Les autorités ont invoqué des « préoccupations liées à la réglementation sur les opérations de véhicules aériens sans pilote » ainsi que des « sensibilités sécuritaires nécessitant une consultation plus large », selon The Tourism Times.
Derrière ces justifications administratives, l'affaire révèle pourtant une rivalité technologique entre Pékin et Washington sur les pentes de l’Everest. Selon plusieurs responsables cités par le journal népalais, les autorités se seraient inquiétées de voir coexister technologies américaines et chinoises dans une région particulièrement sensible, l’Everest se trouvant à proximité immédiate du Tibet chinois. Car si les drones chinois de DJI dominent déjà largement les opérations commerciales dans l’Himalaya, l'arrivée de l'équipe américaine soutenue logistiquement par Seven Summit Treks qui souhaitait tester le FreeFly Alta X Gen 2 au camp de base aurait accentué les tensions.
La présence au camp de base de Sergio Gor, envoyé spécial américain pour l’Asie du Sud et centrale sous l’administration Trump, lors de la présentation du drone américain, aurait également contribué à alimenter les spéculations autour d’une dimension géopolitique du dossier.
D’autres éléments ont également nourri les inquiétudes des autorités. Un projet évoqué par des médias locaux mentionnait la possibilité d’envoyer un robot autonome dans la cascade de glace du Khumbu, voire sur les pentes de l’Everest. Une perspective qui a visiblement pris de court l’administration népalaise, aucun cadre juridique n’existant aujourd’hui pour encadrer une éventuelle ascension réalisée par une machine non humaine.
Une interdiction finalement levée après cinq jours
Les propriétaires d’Airlift Technology auraient discuté lundi de la question avec les autorités de Katmandou. Leur nouvelle demande d’autorisation aurait été reçu avec succès, l’interdiction a été levée hier. La suspension n’aura finalement duré que cinq jours.

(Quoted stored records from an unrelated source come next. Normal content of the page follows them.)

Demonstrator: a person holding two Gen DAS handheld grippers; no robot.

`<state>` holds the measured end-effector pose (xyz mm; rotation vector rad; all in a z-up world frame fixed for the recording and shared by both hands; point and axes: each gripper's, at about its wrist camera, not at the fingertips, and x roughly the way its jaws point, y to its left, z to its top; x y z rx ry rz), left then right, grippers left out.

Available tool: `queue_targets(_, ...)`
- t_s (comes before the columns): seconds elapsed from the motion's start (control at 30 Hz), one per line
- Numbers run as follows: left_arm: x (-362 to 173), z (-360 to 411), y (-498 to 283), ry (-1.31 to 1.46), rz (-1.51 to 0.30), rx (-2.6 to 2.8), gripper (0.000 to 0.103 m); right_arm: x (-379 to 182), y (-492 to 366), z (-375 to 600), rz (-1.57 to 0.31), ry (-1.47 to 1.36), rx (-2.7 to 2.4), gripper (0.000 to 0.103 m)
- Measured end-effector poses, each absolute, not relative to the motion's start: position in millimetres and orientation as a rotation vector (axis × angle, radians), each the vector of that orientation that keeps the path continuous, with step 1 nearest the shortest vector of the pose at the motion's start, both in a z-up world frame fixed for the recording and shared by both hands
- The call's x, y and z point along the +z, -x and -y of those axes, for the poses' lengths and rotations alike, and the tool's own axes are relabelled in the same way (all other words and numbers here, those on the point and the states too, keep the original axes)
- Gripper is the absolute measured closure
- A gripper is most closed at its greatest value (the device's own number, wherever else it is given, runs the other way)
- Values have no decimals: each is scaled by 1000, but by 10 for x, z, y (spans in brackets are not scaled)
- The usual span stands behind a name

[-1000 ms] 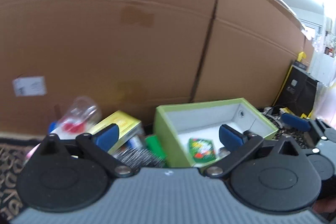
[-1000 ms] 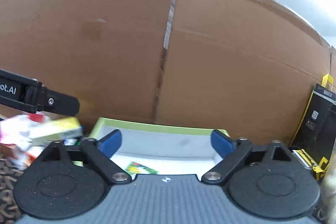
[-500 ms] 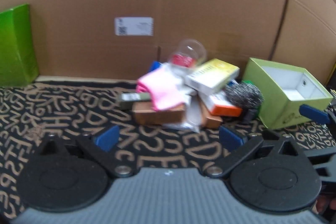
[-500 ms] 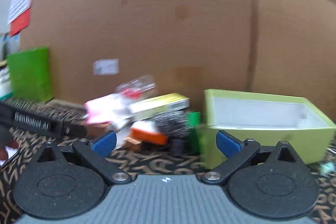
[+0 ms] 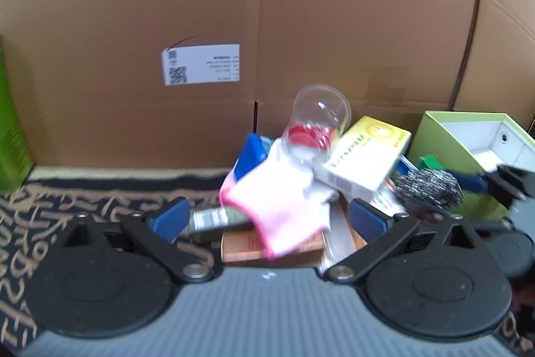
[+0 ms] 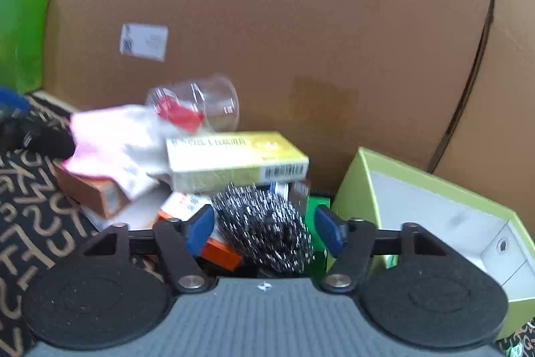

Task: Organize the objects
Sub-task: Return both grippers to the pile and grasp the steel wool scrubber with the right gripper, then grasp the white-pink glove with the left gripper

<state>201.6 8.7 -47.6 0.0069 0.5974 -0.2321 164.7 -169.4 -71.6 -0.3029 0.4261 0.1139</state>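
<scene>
So the right gripper (image 6: pixel 264 226) sits with its blue pads spread fairly wide on either side of the steel wool scrubber (image 6: pixel 265 231), which fills most of the gap between them; can't really tell whether either pad is touching it, the frame is a bit blurry there. Just past the scrubber, beyond the fingertips, the yellow box (image 6: pixel 234 161) lies tilted on top of the pile, with an orange box (image 6: pixel 207 233) tucked under the left pad and a small green box (image 6: pixel 314 216) hard against the right pad. Off to the right of that claw is the light green open box (image 6: pixel 364 176), white inside, its near corner just beside the right finger. Further ahead and to the left there's a pink cloth (image 6: pixel 110 139) draped over a brown carton (image 6: pixel 90 189), and a clear plastic cup (image 6: pixel 200 106) with something red in it. The left gripper (image 5: pixel 267 218) is wide too, holding nothing, with the pink cloth (image 5: pixel 277 206) straight ahead between its pads and the brown carton (image 5: pixel 267 248) beneath. Everything sits on a black mat with tan lettering (image 5: pixel 50 209) against a big cardboard wall (image 5: pixel 133 5) carrying a white label (image 5: pixel 200 64).
</scene>
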Motion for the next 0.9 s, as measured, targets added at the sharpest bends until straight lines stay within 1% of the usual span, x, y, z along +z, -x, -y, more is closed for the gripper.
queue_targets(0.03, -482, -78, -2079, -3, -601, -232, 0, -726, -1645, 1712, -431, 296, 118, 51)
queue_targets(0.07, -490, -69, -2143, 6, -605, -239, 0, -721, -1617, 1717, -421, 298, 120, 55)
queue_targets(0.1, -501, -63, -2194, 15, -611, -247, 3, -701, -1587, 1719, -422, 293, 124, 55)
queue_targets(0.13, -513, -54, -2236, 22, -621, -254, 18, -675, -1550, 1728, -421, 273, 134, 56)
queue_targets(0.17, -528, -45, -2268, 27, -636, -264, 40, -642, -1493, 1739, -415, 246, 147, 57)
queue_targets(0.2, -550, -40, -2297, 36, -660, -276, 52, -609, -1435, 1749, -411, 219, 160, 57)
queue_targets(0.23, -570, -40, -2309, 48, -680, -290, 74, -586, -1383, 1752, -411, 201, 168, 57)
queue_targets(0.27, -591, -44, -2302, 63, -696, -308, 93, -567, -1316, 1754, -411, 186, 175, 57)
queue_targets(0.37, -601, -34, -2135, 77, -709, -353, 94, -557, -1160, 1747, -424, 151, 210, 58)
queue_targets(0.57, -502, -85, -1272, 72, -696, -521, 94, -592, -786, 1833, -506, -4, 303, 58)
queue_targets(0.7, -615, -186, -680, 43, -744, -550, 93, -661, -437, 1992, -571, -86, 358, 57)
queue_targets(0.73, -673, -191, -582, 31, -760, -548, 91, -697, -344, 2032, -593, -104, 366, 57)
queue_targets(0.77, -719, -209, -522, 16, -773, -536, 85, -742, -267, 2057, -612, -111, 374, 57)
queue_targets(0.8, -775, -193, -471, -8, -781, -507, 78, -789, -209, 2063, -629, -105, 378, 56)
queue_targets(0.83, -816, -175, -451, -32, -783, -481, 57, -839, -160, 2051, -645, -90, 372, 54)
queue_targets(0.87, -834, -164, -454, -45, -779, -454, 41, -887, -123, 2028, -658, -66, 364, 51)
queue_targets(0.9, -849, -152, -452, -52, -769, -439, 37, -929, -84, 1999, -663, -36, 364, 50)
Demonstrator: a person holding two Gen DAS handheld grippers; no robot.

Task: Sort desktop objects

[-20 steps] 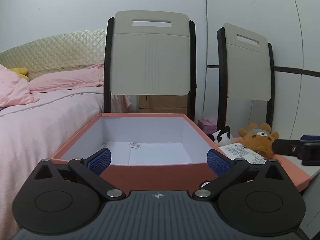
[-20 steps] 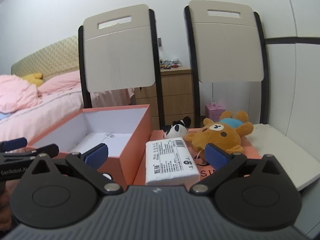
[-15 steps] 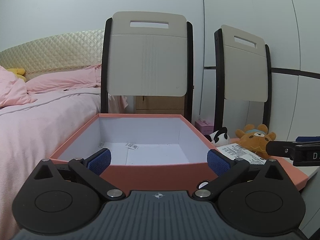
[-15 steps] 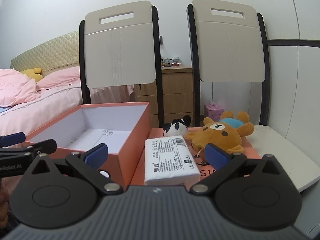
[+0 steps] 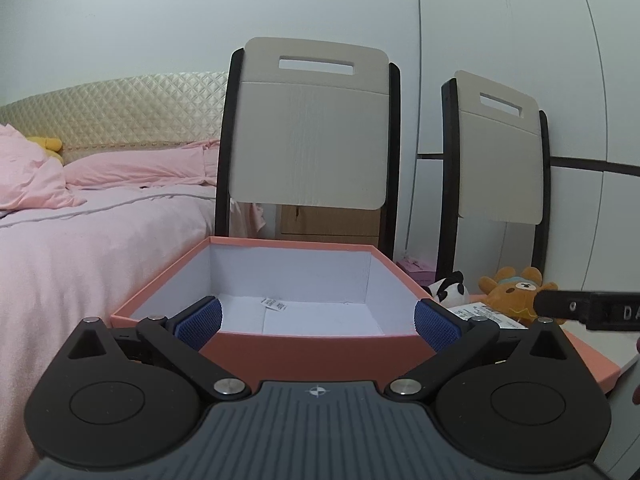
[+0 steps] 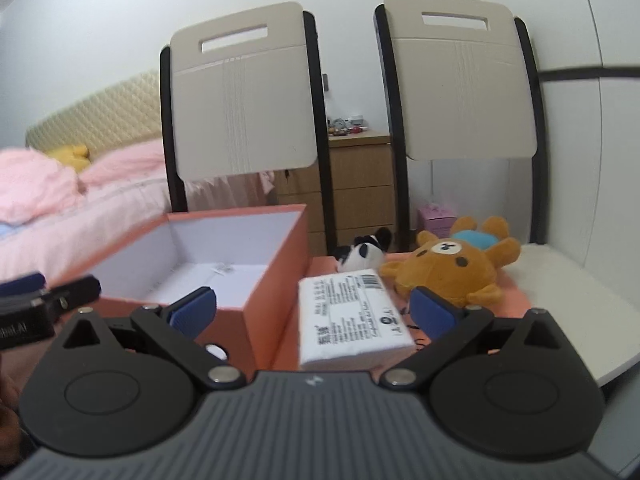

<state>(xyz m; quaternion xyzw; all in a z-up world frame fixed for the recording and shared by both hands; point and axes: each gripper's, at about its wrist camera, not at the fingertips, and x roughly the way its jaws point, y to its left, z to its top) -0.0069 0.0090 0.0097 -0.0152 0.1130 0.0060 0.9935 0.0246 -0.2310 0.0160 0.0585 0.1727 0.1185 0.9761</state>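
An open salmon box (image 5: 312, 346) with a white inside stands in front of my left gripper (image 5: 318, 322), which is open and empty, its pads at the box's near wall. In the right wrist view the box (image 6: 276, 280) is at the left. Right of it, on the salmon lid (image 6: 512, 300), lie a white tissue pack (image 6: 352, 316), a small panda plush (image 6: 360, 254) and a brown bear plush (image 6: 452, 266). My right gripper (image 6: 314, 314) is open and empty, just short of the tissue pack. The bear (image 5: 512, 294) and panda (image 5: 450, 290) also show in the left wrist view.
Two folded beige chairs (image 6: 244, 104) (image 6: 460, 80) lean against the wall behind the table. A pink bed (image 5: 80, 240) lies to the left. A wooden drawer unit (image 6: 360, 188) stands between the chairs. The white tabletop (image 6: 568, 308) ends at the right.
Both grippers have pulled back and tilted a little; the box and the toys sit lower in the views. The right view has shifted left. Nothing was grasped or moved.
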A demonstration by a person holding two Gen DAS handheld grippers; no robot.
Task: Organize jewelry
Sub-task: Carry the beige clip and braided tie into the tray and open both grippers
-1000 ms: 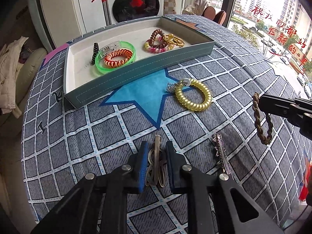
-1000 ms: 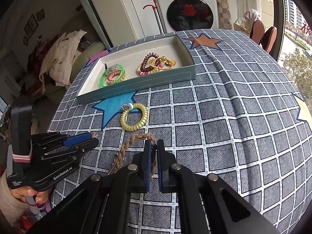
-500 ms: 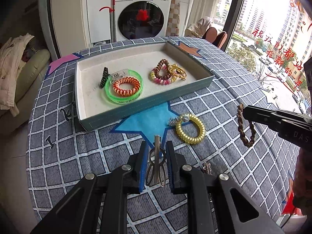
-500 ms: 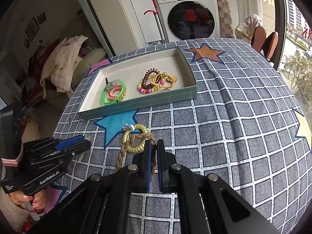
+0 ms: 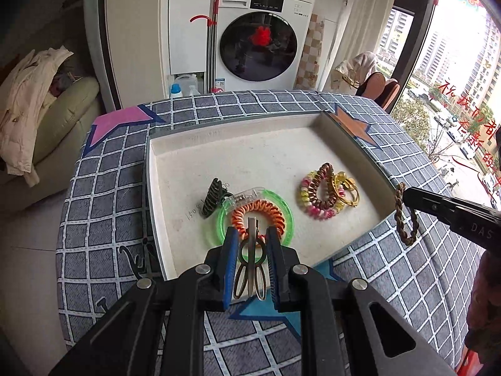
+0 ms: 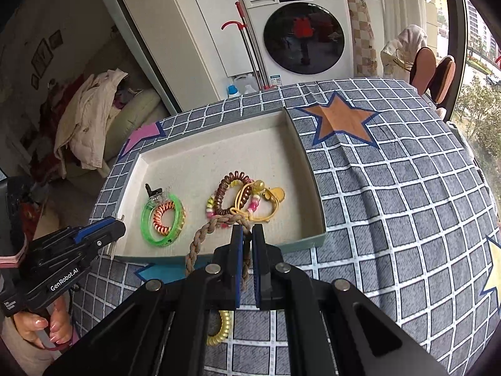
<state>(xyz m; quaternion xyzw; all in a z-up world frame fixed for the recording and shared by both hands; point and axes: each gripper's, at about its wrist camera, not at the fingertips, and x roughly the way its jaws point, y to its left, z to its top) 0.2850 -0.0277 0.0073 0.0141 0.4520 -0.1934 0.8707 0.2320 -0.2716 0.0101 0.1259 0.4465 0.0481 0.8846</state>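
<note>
My left gripper is shut on a metal hair clip and holds it above the near edge of the grey tray, over the green bangle and orange spiral tie. My right gripper is shut on a braided brown bracelet and holds it over the tray's near wall; it also shows in the left wrist view. The tray holds a black claw clip, a brown spiral tie with beads and yellow pieces.
A yellow spiral hair tie lies on the checked tablecloth below my right gripper. A washing machine and a sofa with clothes stand beyond the table.
Both grippers have moved forward and up toward the tray, each carrying its item. The left now hangs over the tray's near edge; the right is at the tray's front wall.
</note>
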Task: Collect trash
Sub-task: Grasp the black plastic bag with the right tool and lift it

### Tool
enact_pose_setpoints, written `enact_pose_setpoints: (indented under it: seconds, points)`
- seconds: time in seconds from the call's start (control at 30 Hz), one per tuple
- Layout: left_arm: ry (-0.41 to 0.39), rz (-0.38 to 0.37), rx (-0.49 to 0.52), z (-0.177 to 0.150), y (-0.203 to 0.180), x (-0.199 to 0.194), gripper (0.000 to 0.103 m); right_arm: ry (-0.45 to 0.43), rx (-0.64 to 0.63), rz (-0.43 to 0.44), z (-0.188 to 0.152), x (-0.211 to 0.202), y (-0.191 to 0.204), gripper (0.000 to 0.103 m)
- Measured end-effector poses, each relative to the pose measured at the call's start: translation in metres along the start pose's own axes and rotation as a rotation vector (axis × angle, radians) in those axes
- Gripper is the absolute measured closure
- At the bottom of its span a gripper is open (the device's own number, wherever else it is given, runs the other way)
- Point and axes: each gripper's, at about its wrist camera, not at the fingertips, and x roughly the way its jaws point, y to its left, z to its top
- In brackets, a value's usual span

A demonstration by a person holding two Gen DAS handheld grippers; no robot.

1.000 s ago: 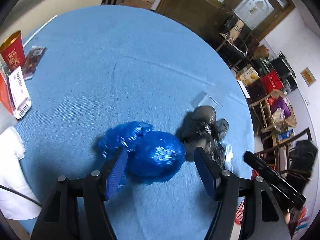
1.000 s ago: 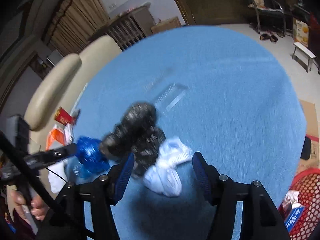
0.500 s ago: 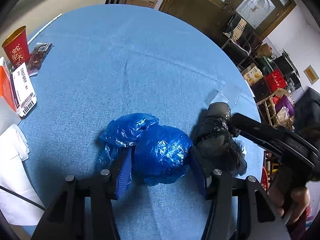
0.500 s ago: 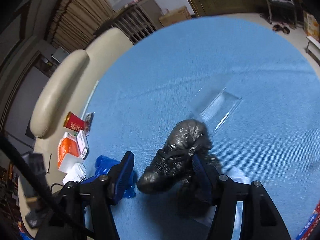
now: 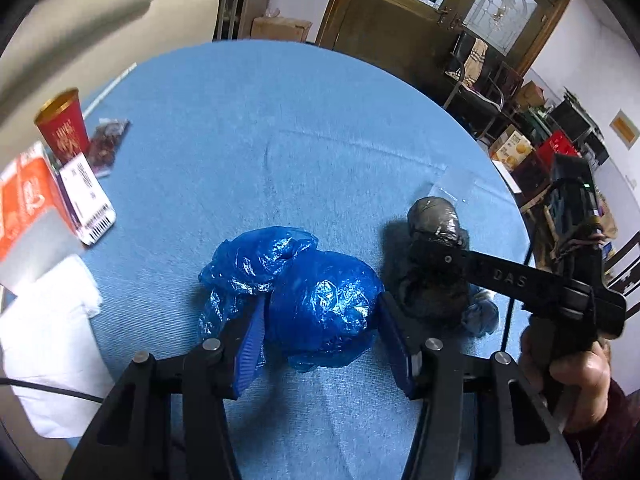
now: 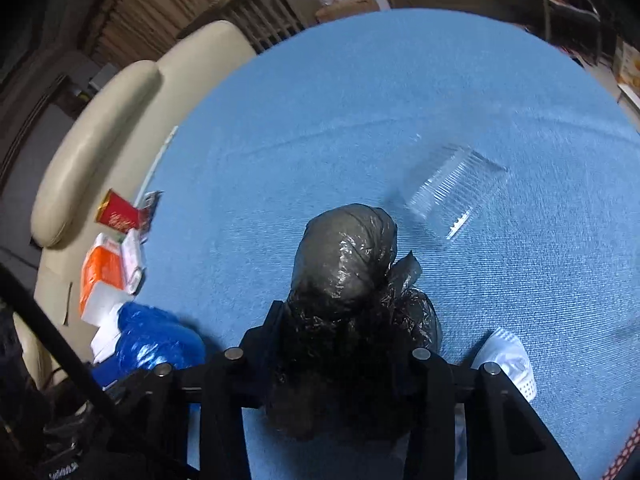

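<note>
Left gripper (image 5: 322,338): fingers narrowed against the blue bag (image 5: 320,312), which sits between them on the counter (image 5: 320,128). Right gripper (image 6: 340,364): fingers clamping the black bag (image 6: 344,268), whose long axis runs away from them, just right of the blue bag.

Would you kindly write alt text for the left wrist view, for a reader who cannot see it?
The left gripper closes its blue-padded fingers around a crumpled blue plastic bag on a round table with a blue cloth. Just right of it, the hand-held right gripper grips a black plastic bag. A red paper cup and an orange box stand at the left edge.
</note>
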Motion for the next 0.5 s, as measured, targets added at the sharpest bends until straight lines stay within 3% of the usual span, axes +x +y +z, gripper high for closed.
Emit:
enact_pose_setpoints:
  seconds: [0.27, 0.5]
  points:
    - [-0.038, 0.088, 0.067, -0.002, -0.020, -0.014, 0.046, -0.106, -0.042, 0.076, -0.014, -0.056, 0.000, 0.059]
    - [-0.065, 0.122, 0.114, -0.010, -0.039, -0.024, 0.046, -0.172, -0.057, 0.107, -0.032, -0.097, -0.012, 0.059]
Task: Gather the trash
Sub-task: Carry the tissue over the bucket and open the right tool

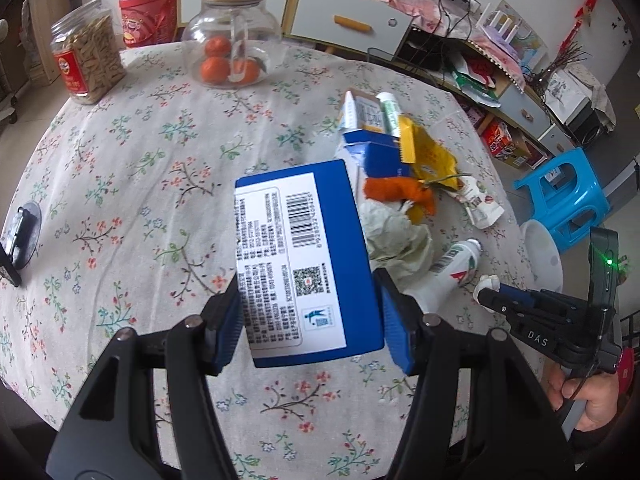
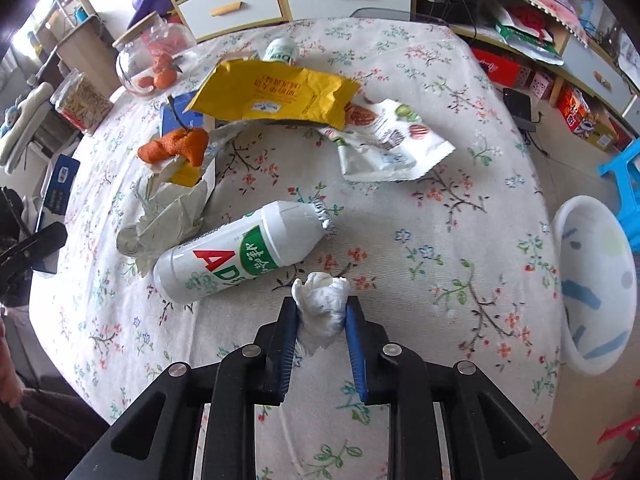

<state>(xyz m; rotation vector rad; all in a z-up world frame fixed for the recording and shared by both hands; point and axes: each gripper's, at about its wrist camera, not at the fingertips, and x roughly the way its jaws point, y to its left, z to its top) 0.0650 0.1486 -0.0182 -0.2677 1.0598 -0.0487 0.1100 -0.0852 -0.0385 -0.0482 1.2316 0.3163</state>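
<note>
My left gripper (image 1: pixel 310 308) is shut on a blue carton (image 1: pixel 304 256) with a white label, held above the flowered tablecloth. My right gripper (image 2: pixel 322 312) is shut on a crumpled white tissue wad (image 2: pixel 322 308), low over the cloth; it also shows at the right of the left wrist view as the right gripper (image 1: pixel 490 290). Just beyond it a white drink bottle (image 2: pixel 240 252) lies on its side. Further back lie crumpled paper (image 2: pixel 168 220), orange peel (image 2: pixel 176 146), a yellow wrapper (image 2: pixel 276 94) and a white snack pouch (image 2: pixel 388 144).
A white bin (image 2: pixel 596 292) stands off the table's right edge, beside a blue stool (image 1: pixel 564 196). A glass jar with oranges (image 1: pixel 232 40) and a jar of snacks (image 1: pixel 88 60) stand at the far side. A dark stand (image 1: pixel 20 236) sits at the left edge.
</note>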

Pour cause ? L’accident survenu dans le Khumbu Icefall mardi, lors duquel un sherpa et un alpiniste indien ont été blessés par l'effondrement d'un serac. Les opérateurs auraient demandé l’assistance des drones afin d’évaluer rapidement la situation et de repérer d’éventuels alpinistes coincés dans la zone instable, sans pouvoir y faire recours. « Nous ne pouvions pas intervenir car un ordre de suspension avait été émis », expliquait alors Raj Bikram Maharjan, directeur général d’Airlift Technology à Outside.
Même si l’opération de secours a finalement été menée sans assistance aérienne, cet épisode semble avoir accéléré le revirement des autorités. Le ministère a finalement réautorisé les opérations de drones, permettant une reprise progressive des vols au camp de base.
Une levée des restrictions bienvenue, la fenêtre météo de l’Everest ne durant généralement que jusqu’à la fin du mois de mai, et Airlift Technology s’étant engagée cette saison à évacuer dix tonnes de déchets depuis le Camp I, tout en continuant à approvisionner les équipes travaillant en altitude.